[DESCRIPTION OF THE TASK]: Images are to be dropped, and the rest of the data reproduced exactly.

[COLLECTED MATERIAL]:
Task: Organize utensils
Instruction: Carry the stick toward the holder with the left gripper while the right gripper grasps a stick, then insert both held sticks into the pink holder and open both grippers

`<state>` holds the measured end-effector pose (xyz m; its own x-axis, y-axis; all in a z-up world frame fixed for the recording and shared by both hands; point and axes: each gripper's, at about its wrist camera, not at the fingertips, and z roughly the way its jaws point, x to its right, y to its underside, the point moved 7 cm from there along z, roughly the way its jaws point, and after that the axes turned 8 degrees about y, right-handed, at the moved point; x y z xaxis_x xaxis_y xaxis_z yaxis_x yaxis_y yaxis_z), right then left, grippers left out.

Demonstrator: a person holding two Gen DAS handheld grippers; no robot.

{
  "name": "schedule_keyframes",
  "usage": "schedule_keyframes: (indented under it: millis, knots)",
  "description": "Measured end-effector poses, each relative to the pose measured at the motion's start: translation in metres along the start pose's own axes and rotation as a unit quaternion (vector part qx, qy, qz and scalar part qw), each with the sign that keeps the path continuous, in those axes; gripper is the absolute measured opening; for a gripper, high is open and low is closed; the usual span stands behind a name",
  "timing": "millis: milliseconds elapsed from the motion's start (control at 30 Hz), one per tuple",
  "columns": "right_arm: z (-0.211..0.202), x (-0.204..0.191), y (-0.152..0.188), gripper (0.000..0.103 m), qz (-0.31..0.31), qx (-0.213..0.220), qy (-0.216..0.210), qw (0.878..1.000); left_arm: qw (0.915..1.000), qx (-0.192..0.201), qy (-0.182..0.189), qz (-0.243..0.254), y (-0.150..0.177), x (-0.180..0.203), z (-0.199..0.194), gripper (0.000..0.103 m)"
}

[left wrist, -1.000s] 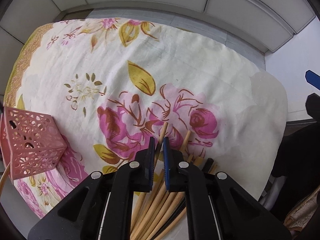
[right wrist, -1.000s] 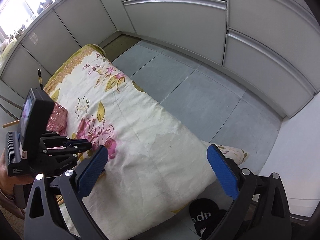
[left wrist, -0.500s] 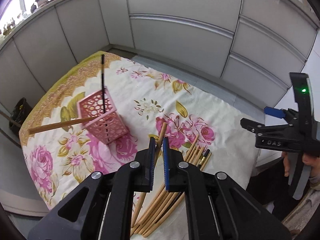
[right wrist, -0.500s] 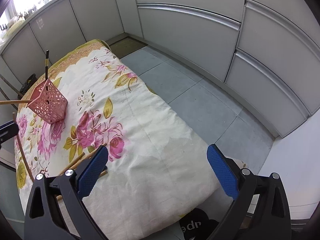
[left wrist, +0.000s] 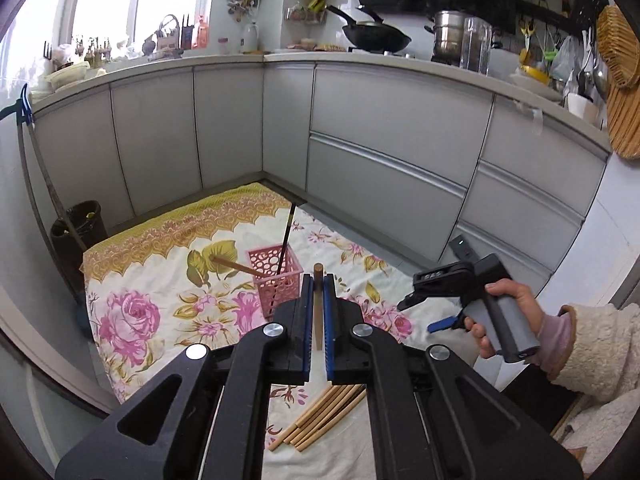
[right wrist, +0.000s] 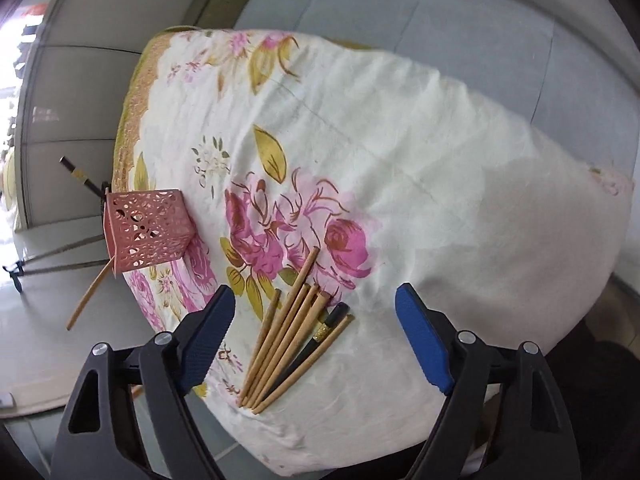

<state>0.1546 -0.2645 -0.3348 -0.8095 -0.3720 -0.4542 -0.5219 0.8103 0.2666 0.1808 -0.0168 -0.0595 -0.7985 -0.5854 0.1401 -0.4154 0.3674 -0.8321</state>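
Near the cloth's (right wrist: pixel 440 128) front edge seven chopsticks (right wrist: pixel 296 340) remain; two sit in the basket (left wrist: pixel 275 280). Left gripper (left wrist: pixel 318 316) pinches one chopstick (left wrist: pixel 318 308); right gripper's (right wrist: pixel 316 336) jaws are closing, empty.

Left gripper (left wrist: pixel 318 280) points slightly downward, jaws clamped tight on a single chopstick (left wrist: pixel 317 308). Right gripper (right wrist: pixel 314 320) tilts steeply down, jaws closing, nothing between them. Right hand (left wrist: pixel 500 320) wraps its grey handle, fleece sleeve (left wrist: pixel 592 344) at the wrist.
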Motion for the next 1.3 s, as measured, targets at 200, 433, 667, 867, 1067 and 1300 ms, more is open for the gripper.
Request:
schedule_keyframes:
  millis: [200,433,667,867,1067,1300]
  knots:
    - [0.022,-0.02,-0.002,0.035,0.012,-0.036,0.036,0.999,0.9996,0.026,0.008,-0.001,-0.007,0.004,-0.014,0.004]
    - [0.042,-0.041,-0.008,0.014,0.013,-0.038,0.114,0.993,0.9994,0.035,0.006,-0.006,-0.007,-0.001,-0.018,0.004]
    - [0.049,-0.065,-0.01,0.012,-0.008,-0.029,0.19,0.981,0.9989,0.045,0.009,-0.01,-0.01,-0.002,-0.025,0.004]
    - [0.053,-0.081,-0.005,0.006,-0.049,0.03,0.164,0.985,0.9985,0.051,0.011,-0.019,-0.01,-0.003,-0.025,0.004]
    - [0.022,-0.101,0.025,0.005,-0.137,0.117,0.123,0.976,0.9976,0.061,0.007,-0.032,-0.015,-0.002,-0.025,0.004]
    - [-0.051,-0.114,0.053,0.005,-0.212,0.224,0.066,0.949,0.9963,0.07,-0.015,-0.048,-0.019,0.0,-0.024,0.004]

[OUTPUT OF THE TASK]:
Task: Organize utensils
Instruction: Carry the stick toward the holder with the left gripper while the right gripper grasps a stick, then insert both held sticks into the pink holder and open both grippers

`<state>` holds the measured end-effector pose (xyz m; its own x-axis, y-axis; all in a z-up world frame fixed for the recording and shared by both hands; point and axes: each gripper's, at about its wrist camera, not at the fingertips, and z roughly the way its jaws point, x to its right, y to its underside, the point moved 7 cm from there along z, roughly the way its jaws point, and after that the axes turned 8 degrees about y, right-handed, at the moved point; x y z xaxis_x xaxis_y xaxis_z yaxis_x yaxis_y yaxis_z), right then left, grippers left out.

Demonstrator: a person holding two Gen DAS handheld grippers; no robot.

{
  "name": "schedule_keyframes",
  "usage": "schedule_keyframes: (indented under it: millis, knots)",
  "description": "Measured end-effector poses, each relative to the pose measured at the motion's start: translation in metres along the start pose's own axes and rotation as a unit quaternion (vector part qx, qy, qz and scalar part qw), each with the sign that keeps the path continuous, in those axes; gripper is the absolute measured opening; for a gripper, high is open and low is closed; the usual span stands behind a name",
  "timing": "millis: milliseconds elapsed from the motion's start (control at 30 Hz), one per tuple",
  "columns": "right_arm: z (-0.211..0.202), x (-0.204..0.191), y (-0.152..0.188), gripper (0.000..0.103 m), qz (-0.31..0.31), qx (-0.213..0.220), qy (-0.216..0.210), qw (0.878..1.000); left_arm: qw (0.915..1.000), qx (-0.192..0.201), qy (-0.182..0.189), qz (-0.243..0.254), y (-0.150..0.177), x (-0.180..0.203), z (-0.199..0.194), gripper (0.000..0.103 m)"
}

[left wrist, -1.000s] 
[right wrist, -1.000s] 
[left wrist, -0.500s] 
[right wrist, -0.500s] 
[left wrist, +0.000s] 
[right wrist, +0.000s] 

<state>0.1546 -0.2645 -0.3348 -0.8095 -0.3720 -0.4542 -0.5219 0.8103 0.2666 0.1808 -0.0168 -0.0595 -0.7985 -0.5854 0.1401 -0.4154 0.3674 -0.8321</state>
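Near the cloth's (right wrist: pixel 440 128) front edge seven chopsticks (right wrist: pixel 296 340) remain; two sit in the basket (left wrist: pixel 275 280). Left gripper (left wrist: pixel 318 316) pinches one chopstick (left wrist: pixel 318 308); right gripper's (right wrist: pixel 316 336) jaws are closing, empty.

Left gripper (left wrist: pixel 318 280) points slightly downward, jaws clamped tight on a single chopstick (left wrist: pixel 317 308). Right gripper (right wrist: pixel 314 320) tilts steeply down, jaws closing, nothing between them. Right hand (left wrist: pixel 500 320) wraps its grey handle, fleece sleeve (left wrist: pixel 592 344) at the wrist.
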Motion for the next 1.3 s, as measured, targets at 200, 433, 667, 867, 1067 and 1300 ms, more is open for the gripper.
Request:
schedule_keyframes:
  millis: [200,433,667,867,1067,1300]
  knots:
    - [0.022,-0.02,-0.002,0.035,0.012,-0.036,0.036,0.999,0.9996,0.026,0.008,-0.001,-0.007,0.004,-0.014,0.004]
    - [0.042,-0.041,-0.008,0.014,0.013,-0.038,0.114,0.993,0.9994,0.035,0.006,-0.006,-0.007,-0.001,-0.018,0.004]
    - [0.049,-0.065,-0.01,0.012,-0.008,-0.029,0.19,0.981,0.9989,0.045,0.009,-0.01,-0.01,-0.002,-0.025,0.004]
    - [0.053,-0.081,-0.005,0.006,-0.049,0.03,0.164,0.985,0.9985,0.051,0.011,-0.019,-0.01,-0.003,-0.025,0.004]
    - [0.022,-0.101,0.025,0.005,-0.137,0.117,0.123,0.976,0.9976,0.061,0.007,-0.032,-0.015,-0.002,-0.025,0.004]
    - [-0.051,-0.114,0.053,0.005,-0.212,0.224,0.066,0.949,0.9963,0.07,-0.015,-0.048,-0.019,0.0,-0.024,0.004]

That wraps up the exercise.